Great looking trees! My Carrie is blooming as well. My Nam Doc Mai is pushing, but has yet to fully form blooms. Avocado are full bloom as well. This could be a fruitful or tragic year, depending on the weather.


----------



## Dick Hanks

redfish203 said:


> That last one was actually right side up for a change...lol


Are you sure? The tips of the leaves are pointed up. Your 1st post, that was upside down, showed leaf tips point up. I'm confused, but I do know that I love those plants. I live in northern MN so I can't grow them.
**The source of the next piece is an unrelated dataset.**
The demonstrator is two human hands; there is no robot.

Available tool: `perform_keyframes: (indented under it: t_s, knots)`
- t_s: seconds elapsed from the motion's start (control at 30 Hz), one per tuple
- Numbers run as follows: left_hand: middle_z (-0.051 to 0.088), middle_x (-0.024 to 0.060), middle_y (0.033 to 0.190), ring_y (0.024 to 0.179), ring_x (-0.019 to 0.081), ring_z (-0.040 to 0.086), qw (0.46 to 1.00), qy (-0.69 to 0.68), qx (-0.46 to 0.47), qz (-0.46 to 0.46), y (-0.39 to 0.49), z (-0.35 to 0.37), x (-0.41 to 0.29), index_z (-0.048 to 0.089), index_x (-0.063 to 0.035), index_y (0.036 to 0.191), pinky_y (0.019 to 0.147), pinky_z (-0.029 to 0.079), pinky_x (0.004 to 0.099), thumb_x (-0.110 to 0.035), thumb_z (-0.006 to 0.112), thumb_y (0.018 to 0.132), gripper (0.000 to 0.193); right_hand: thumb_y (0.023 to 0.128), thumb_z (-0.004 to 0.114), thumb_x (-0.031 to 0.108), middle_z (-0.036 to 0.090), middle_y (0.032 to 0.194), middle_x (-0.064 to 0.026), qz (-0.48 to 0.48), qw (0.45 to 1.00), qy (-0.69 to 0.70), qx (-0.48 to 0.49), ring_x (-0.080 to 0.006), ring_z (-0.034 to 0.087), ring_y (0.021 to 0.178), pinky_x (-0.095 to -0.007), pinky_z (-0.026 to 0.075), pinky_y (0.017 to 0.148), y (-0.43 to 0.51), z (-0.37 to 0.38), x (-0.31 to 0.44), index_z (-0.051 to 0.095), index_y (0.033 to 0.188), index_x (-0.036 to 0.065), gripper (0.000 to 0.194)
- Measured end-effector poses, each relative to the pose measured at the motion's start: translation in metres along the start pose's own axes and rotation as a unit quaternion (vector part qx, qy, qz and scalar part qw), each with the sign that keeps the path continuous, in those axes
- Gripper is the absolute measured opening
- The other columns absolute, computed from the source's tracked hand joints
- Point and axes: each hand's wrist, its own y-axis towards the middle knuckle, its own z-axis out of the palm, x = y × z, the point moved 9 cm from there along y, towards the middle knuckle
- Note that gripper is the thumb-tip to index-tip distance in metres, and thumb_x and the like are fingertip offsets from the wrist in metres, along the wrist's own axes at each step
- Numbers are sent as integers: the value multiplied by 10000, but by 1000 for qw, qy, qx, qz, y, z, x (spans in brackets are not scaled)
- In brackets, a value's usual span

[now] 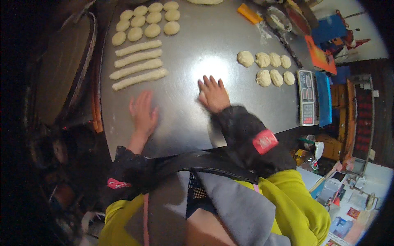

I'm in the FL Keys for this winter and I'm surprised at how few people grow them here. Maybe too many people are seasonal residents. They are my favorite tropical fruit.


----------



## redfish203

Dick Hanks said:


> Are you sure? The tips of the leaves are pointed up. Your 1st post, that was upside down, showed leaf tips point up. I'm confused, but I do know that I love those plants. I live in northern MN so I can't grow them.
> 
> I'm in the FL Keys for this winter and I'm surprised at how few people grow them here. Maybe too many people are seasonal residents. They are my favorite tropical fruit.


DH, they are my favorite also. The last pic is oriented correctly. The confusion may be because when the panicles first flower they grow up towards the sun. As they set fruit, they become heavy and the fruit pulls the flower bud and some leaves down. Depending on variety, some individual flower stalks can prodice multiple fruit which pull the limbs downward as the fruit matures. There are a lot of mangoes up in Homestead, where are you in the Keys?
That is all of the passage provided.